_PROBLEM DETAILS_
Where the word "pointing" occurs in a line of the listing below, copy that line.

_DATA EXTRACT_
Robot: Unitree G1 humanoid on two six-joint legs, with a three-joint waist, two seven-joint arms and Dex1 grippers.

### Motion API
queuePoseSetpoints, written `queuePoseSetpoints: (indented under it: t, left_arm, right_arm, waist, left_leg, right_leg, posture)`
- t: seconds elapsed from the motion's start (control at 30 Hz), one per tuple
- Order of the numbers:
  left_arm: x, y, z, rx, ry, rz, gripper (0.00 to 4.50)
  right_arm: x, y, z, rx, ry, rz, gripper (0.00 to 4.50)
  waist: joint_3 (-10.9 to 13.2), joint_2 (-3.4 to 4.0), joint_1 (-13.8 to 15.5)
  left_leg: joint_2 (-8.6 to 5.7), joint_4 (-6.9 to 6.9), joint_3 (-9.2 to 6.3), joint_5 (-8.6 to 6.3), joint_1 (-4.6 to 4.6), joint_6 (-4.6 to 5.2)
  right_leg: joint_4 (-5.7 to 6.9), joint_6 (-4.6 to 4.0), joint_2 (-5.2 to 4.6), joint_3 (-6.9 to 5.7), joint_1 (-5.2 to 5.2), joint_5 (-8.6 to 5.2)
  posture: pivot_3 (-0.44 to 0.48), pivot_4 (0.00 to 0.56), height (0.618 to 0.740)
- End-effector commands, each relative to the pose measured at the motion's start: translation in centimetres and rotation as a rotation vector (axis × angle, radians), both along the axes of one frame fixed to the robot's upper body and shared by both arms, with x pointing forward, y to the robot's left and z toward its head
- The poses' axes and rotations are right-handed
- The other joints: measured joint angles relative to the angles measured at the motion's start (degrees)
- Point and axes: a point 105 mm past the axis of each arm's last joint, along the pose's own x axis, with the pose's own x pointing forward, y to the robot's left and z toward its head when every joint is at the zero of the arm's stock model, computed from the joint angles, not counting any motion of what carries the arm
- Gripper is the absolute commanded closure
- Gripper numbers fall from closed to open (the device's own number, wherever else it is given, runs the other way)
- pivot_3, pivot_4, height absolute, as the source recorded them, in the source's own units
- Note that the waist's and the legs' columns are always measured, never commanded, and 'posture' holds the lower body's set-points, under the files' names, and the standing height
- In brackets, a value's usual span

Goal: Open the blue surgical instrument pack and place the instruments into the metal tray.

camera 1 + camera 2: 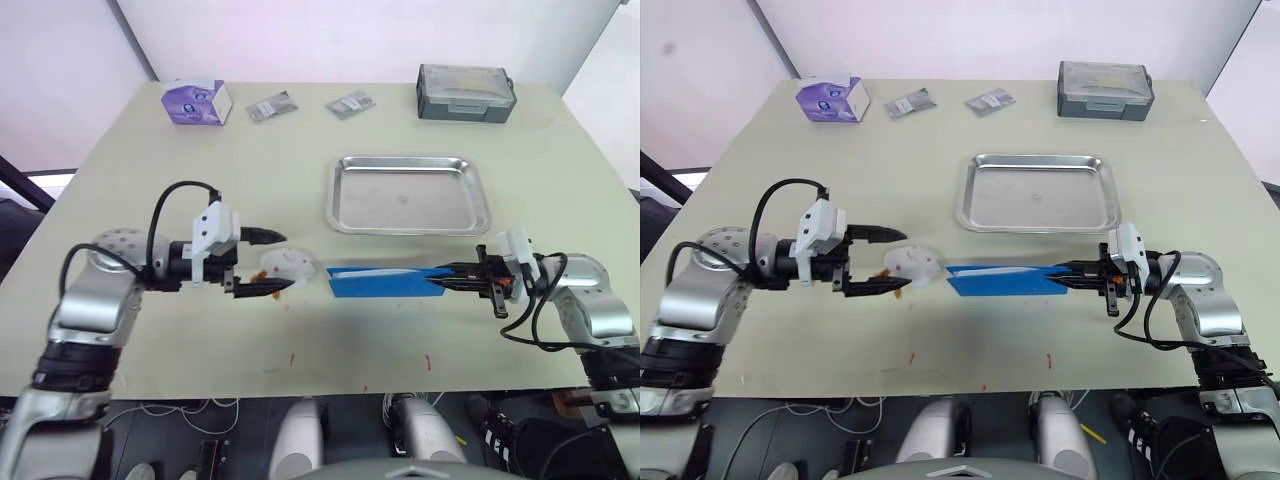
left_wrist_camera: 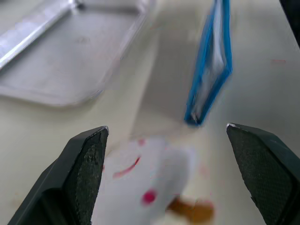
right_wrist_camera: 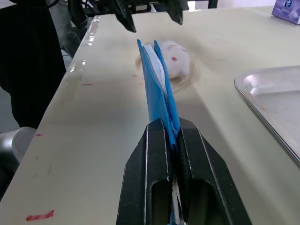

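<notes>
The right gripper [image 1: 440, 277] is clamped on one end of the flat bright-blue surgical pack [image 1: 385, 281], held on edge just near of the empty shiny steel tray [image 1: 408, 194]. The left gripper [image 1: 262, 262], fingers wide apart, brackets a small white red-marked wad [image 1: 288, 267] left of the pack.

Bright-blue surgical pack [image 1: 385, 281] with white lining, shiny silver tray [image 1: 408, 195], red-spotted white wad [image 1: 288, 266], purple box [image 1: 196, 102].

No words or numbers can be read on anything here. The purple box [image 1: 196, 101] at the table's far left corner shows just blurry marks.
</notes>
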Motion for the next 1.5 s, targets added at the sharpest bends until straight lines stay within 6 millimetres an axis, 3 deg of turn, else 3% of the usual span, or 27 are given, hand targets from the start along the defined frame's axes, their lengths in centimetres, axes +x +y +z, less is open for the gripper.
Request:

_WORKED SOLUTION_
- End-effector commands, each relative to the pose measured at the motion's start: translation in centimetres and rotation as a rotation vector (axis × angle, radians), both along the axes of one frame fixed to the robot's upper body and shared by both arms, with x pointing forward, y to the robot's left and z toward its head
- Point and axes: a point 105 mm past the axis of each arm's last joint, along the pose's own x axis, with the pose's own x pointing forward, y to the robot's left and z toward its head when every joint is at the zero of the arm's stock model, computed from the joint angles, not counting any motion of what carries the arm

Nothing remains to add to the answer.